[WHAT IS REQUIRED] Scan the records below for the line containing "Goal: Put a" and the line containing "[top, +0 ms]". Copy both, plus every line between, exactly.
(Beginning of ENTRIES SHOWN)
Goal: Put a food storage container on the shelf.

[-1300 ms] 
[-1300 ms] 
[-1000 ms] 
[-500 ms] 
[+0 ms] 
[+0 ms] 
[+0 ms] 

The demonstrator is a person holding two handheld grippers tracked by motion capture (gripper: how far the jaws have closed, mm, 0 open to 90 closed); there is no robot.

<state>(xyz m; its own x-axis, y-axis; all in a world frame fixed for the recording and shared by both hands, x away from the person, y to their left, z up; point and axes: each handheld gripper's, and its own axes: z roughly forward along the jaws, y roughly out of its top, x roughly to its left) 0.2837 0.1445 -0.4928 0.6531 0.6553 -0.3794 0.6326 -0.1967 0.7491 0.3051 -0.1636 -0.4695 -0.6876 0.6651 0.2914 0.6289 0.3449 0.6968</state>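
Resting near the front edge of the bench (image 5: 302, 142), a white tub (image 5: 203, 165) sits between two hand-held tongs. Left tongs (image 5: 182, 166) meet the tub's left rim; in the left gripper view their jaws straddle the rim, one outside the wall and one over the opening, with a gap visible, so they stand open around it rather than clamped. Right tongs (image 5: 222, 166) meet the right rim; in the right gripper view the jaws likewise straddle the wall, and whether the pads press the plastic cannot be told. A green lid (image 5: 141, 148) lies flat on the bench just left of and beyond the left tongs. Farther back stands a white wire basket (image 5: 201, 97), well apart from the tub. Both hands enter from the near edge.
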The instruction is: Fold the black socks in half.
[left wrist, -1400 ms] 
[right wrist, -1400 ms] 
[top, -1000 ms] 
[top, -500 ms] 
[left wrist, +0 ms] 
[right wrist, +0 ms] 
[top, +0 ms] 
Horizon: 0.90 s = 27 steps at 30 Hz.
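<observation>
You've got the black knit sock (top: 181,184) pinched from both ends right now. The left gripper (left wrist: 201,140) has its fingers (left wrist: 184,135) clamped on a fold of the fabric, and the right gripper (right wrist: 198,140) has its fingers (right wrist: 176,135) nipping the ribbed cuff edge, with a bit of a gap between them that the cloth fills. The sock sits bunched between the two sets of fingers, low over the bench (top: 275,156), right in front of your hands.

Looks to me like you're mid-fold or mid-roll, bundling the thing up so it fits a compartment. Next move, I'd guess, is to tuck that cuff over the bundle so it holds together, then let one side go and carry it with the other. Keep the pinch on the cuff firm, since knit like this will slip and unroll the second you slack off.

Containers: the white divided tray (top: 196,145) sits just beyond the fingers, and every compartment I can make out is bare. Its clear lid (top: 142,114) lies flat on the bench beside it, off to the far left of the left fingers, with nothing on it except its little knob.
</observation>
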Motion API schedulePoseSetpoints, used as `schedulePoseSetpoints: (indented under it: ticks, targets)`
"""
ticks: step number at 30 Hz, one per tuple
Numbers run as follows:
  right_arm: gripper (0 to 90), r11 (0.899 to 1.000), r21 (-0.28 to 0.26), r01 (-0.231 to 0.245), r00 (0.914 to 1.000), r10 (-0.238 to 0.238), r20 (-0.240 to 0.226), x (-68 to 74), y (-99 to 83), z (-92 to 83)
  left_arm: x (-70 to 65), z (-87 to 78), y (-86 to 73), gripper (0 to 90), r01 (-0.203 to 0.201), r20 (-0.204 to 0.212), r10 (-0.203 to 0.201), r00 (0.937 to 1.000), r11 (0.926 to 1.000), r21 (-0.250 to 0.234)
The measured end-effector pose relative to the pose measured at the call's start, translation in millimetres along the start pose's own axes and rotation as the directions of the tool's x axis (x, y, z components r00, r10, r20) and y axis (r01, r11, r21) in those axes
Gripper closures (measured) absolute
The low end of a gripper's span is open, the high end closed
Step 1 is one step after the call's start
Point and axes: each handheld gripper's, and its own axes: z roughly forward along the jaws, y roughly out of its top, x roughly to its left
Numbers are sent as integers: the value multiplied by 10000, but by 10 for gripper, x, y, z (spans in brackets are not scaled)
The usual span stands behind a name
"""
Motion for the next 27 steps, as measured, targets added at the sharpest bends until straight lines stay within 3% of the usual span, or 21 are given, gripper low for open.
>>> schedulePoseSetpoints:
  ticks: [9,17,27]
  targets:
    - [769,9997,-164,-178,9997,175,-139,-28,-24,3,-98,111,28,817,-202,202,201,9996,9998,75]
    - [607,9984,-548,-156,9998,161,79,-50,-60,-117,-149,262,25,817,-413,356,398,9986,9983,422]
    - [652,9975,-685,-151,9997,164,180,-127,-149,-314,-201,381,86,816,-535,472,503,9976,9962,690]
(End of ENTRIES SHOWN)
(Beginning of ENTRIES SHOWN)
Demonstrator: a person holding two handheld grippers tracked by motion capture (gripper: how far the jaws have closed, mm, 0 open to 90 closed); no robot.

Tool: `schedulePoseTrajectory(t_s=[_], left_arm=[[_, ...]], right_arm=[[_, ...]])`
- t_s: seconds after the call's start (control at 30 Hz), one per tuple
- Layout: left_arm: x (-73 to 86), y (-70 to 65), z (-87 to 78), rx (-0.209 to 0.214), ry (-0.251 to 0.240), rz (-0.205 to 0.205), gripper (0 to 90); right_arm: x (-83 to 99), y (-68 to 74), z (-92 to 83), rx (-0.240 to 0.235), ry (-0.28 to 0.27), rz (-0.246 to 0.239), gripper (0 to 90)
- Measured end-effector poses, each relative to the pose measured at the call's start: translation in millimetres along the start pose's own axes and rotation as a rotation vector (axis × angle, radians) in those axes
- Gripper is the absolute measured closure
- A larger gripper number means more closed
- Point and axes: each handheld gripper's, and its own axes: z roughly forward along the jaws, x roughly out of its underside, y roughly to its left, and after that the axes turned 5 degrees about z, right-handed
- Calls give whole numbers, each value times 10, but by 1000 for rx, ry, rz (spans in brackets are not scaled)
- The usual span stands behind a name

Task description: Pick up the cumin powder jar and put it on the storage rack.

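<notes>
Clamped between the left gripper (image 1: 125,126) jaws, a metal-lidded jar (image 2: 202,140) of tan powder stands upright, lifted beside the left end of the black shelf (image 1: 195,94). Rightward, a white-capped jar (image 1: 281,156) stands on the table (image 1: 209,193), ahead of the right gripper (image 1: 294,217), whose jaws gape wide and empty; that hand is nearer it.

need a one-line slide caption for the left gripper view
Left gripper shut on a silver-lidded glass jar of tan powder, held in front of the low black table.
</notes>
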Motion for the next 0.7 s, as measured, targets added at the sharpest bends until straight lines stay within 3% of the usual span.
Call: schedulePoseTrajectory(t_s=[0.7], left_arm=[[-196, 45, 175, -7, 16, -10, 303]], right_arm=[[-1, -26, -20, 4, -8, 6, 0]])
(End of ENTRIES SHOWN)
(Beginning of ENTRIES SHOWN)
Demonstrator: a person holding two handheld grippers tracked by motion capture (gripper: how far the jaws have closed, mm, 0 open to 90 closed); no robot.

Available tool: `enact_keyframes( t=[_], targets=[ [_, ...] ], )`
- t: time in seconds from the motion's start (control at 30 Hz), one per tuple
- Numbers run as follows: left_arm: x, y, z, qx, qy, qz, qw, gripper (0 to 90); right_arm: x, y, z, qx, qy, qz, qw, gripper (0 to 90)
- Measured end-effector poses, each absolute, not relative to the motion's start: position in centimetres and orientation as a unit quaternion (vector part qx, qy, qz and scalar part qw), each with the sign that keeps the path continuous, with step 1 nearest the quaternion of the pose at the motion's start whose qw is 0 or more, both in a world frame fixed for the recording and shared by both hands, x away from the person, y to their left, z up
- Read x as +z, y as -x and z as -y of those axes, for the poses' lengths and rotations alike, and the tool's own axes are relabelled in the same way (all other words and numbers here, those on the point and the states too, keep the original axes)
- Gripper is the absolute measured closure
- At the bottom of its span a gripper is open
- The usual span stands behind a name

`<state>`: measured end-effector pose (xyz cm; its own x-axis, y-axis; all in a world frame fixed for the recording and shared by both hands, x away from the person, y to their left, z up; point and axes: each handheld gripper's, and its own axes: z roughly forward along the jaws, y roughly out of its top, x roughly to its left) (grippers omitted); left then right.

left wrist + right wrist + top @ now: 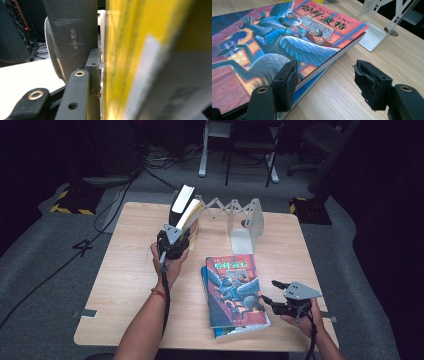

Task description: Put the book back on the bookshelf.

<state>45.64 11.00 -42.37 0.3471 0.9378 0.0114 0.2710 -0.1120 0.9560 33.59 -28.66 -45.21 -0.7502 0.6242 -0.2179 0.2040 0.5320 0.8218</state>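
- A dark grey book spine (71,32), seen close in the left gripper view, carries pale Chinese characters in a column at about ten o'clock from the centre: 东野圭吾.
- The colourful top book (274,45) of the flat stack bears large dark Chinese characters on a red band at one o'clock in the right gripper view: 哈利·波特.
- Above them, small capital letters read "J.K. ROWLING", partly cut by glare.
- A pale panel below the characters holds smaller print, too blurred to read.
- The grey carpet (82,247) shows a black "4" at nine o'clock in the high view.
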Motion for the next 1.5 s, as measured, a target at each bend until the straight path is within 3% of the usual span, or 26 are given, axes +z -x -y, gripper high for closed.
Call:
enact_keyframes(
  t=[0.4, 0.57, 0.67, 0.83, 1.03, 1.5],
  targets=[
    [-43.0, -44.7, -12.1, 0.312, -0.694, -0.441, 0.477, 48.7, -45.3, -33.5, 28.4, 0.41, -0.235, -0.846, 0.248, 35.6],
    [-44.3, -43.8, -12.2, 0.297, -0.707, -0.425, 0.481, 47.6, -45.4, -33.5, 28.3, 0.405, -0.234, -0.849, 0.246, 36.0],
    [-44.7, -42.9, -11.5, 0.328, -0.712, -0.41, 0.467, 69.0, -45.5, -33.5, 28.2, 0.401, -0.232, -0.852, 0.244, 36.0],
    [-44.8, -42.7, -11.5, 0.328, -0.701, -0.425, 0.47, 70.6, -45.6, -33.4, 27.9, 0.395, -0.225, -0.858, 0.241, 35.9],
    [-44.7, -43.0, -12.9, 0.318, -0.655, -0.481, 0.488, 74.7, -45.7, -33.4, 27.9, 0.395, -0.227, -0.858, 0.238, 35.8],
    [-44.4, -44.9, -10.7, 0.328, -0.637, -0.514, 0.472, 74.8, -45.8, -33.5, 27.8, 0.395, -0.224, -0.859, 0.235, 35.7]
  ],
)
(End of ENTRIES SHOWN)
[FINISHED TASK]
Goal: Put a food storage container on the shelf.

[-1300 ms] 
[-1300 ms] 
[-1000 ms] 
[-500 ms] 
[+0 ms] 
[+0 ms] 
[+0 ms] 

The demonstrator is a person holding two handheld grippers tracked by motion capture (gripper: how far the jaws have closed, mm, 0 open to 90 closed); there is no robot.

<state>(xyz m; its own x-axis, y-axis; all in a world frame fixed for the recording and shared by both hands, x away from the person, y to their left, z up; point and axes: each handheld gripper's, and its own axes: z roughly forward along the jaws, y roughly out of its top, x roughly to its left) 0.2837 0.1445 -0.4928 0.6531 0.6553 -0.3794 0.6326 -0.1967 0.7491 0.3051 -0.1636 -0.4695 -0.6876 0.6651 0.2914 0.6289 0.3449 0.6968</state>
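Resting near the front edge of the bench (image 5: 302, 142), a white tub (image 5: 203, 165) sits between two hand-held tongs. Left tongs (image 5: 182, 166) meet the tub's left rim; in the left gripper view their jaws straddle the rim, one outside the wall and one over the opening, with a gap visible, so they stand open around it rather than clamped. Right tongs (image 5: 222, 166) meet the right rim; in the right gripper view the jaws likewise straddle the wall, and whether the pads press the plastic cannot be told. A green lid (image 5: 141, 148) lies flat on the bench just left of and beyond the left tongs. Farther back stands a white wire basket (image 5: 201, 97), well apart from the tub. Both hands enter from the near edge.
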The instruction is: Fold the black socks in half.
[left wrist, -1400 ms] 
[right wrist, -1400 ms] 
[top, -1000 ms] 
[top, -500 ms] 
[left wrist, +0 ms] 
[right wrist, +0 ms] 
[top, +0 ms] 

That finishes the answer to the exercise.